Some hedgehogs will cuddle, some are explorers. You tend to hear a lot of stories of how hedgehogs cuddle with their owners, but there are plenty out there that just want to explore and not sit with their human. Instead of cuddling, you may find that building a play area, and sitting inside with your hedgehog is quite rewarding. 

Cuddlers are great, they snuggle and you can smile at them as they nuzzle down into the crook of your arm. And get a false sense that they love you. But an explorer moving around, looking at things, and trying to get themselves into trouble can be extremely entertaining as you learn their quirky behaviors.

With that in mind, how long have you had your little one? You say recently. Month, two, more, less? Age?

Hedgehogs who have recently been rehomed are often stressed. One way that some deal with that stress is to run. I've had plenty now who would be super active their first few months in my home, and then as they figured out they were safe, I was to be trusted, and that life was good, they settled down. Their wheel running reduced, their liner diving reduced, and they wanted to snuggle during out of cage time instead of running amok.


----------



## tniaaj (Feb 11, 2016)

Kalandra said:


> Some hedgehogs will cuddle, some are explorers. You tend to hear a lot of stories of how hedgehogs cuddle with their owners, but there are plenty out there that just want to explore and not sit with their human. Instead of cuddling, you may find that building a play area, and sitting inside with your hedgehog is quite rewarding.
> 
> Cuddlers are great, they snuggle and you can smile at them as they nuzzle down into the crook of your arm. And get a false sense that they love you. But an explorer moving around, looking at things, and trying to get themselves into trouble can be extremely entertaining as you learn their quirky behaviors.
> 
> ...


Thanks for your kind feedback!!! Yes, I've just had her for about a month or two. For the first 2 weeks, all she ever does is sleep and I wonder if she was not feeling well because she doesn't really eat much as well. She's only willing to come out from her cage after having get used to me being around feeding her and all after that I guess. Yep, it's entertaining seeing her explore around and get herself into trouble. She especially loves to squeeze herself in between objects which space sometimes are too small to fit and she ended up getting stuck in there. If she's the explorer kind then it's fine. I'm just worried if she just doesn't like me.


----------



## Boats85 (Jan 19, 2016)

I have an explorer as well. If I am trying to bound/cuddle with him I either put a fleece blanket in my lap and make a pile for him to explore and he will usually play in that for a while then borrow down and sleep in my lap while i watch tv. If I am up and about i will put on a hoodie and he likes to ride in my hood.


----------



## UniThePricklyPet (Jan 20, 2016)

I've got a silly explorer too. The only time I can cuddle him is when he's asleep. I wish I could let him run around more but am worried about losing him under the couches or something - have crazy paranoid ideas like what if there's a part under the sofa that he can crawl into? (crazy mommy). Will try to find one of those fences so I can let him loose within a safe zone that's big enough for us to hang out with him.

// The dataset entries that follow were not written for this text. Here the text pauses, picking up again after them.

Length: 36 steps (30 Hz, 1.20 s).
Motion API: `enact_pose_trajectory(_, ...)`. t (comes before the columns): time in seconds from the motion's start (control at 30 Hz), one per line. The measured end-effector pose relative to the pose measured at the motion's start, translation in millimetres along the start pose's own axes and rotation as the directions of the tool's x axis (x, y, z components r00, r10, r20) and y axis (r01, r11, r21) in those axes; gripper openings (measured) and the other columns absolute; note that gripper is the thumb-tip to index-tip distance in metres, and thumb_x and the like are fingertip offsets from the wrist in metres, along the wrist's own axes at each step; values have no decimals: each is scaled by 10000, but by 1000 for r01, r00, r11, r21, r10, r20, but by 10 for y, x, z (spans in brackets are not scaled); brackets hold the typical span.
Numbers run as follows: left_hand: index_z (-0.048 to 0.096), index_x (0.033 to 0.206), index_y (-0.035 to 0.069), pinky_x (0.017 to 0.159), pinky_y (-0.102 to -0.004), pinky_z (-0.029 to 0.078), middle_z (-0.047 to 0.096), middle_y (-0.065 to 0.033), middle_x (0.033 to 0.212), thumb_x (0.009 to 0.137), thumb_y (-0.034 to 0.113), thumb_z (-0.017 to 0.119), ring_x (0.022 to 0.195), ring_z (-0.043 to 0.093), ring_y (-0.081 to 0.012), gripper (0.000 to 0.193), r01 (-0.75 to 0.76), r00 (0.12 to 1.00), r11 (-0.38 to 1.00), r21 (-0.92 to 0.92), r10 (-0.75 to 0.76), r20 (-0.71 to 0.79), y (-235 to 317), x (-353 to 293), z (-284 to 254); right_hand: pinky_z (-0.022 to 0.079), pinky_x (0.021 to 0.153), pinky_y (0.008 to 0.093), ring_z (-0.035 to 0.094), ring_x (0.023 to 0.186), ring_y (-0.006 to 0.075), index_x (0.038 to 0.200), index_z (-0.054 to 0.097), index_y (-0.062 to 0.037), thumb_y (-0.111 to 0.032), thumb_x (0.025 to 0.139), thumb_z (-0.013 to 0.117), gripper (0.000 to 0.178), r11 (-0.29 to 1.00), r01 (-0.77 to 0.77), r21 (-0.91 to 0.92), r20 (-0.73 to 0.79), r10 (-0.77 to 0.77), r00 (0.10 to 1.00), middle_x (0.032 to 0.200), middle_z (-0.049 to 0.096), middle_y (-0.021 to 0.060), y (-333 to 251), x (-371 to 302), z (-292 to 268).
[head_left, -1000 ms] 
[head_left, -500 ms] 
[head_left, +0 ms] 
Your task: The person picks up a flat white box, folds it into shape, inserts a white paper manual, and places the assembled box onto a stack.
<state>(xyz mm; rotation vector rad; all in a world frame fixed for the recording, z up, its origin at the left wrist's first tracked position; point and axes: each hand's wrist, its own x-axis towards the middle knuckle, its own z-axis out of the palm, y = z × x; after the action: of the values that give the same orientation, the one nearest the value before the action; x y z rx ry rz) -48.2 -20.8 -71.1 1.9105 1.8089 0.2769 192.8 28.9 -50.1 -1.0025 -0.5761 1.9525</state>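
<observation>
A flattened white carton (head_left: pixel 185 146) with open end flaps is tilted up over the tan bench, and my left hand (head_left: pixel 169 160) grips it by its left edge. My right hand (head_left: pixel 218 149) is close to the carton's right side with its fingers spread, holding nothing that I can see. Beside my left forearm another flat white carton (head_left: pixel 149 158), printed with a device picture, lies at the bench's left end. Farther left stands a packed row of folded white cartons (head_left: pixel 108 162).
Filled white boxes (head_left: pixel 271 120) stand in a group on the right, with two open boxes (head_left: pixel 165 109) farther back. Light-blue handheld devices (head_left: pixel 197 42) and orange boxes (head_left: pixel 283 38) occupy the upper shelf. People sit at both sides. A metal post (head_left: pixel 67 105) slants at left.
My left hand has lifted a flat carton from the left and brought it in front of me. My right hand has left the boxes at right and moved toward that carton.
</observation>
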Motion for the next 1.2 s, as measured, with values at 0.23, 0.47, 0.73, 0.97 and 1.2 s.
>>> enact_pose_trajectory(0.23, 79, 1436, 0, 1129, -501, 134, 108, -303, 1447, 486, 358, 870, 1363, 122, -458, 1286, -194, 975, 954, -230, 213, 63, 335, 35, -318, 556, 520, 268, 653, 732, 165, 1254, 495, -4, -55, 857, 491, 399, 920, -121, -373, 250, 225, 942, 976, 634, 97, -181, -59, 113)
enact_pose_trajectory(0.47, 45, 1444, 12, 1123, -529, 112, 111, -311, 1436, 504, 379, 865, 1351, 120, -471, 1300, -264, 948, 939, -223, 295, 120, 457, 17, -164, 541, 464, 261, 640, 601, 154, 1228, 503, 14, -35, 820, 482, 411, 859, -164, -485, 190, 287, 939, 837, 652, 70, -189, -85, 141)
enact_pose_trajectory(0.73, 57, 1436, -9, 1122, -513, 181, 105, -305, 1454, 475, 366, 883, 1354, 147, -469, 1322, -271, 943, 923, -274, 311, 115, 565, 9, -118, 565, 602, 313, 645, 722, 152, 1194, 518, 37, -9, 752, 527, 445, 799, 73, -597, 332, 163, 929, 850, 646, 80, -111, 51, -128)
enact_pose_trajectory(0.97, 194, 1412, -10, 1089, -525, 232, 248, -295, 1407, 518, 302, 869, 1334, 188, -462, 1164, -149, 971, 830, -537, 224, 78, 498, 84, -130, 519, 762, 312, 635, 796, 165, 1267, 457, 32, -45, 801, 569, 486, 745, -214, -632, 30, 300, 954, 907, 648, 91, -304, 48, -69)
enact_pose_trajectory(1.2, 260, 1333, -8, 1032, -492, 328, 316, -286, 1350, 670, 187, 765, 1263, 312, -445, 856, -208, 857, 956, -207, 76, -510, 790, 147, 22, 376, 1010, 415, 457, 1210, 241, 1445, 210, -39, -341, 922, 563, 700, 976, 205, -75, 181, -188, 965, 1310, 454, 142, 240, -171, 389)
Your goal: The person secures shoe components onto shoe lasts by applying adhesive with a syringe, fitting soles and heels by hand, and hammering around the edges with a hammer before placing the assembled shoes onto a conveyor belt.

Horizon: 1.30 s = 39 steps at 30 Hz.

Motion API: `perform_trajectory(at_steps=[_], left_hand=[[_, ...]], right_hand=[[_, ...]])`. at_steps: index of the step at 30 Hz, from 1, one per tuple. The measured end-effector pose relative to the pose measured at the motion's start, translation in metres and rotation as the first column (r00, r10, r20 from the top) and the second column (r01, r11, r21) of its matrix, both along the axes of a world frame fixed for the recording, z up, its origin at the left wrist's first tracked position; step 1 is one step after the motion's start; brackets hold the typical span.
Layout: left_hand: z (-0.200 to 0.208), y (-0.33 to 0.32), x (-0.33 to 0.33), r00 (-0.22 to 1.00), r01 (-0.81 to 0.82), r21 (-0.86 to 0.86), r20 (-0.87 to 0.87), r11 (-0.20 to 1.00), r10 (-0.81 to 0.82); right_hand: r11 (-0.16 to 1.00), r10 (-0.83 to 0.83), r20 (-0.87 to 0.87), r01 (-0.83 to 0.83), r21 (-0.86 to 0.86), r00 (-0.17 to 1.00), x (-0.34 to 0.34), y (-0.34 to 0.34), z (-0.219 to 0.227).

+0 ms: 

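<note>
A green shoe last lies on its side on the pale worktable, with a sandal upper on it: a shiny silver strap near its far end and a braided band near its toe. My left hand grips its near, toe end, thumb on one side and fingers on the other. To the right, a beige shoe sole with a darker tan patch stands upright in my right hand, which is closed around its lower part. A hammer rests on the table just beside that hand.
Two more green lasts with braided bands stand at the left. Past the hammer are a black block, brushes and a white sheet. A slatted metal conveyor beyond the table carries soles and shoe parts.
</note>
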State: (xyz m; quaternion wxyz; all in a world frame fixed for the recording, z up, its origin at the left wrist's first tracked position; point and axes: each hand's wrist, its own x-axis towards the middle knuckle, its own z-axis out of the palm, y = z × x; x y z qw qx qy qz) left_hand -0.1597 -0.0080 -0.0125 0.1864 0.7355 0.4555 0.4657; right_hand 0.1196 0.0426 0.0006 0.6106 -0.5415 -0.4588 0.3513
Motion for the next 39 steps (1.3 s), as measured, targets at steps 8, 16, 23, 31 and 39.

We've only had him since Christmas so maybe he'll calm down as he gets to know us more  Otherwise we're happy with our silly little busy-body.


----------



## Artemis-Ichiro (Jan 22, 2016)

You might want to use closet shelves with Velcro to make the playpen. It works very well for us. Even though Ichiro is not an explorer, I put him in there with his toys and my daughter and she plays with him. (Or annoys h, we are not sure. Lol)

Also, he loves cuddles and sleeps on my belly and my husband asked me if I thought Ichiro thinks I'm his "mom" And loves me or more like "if I behave this giant won't eat me". I told him I thought the second one. Lol


----------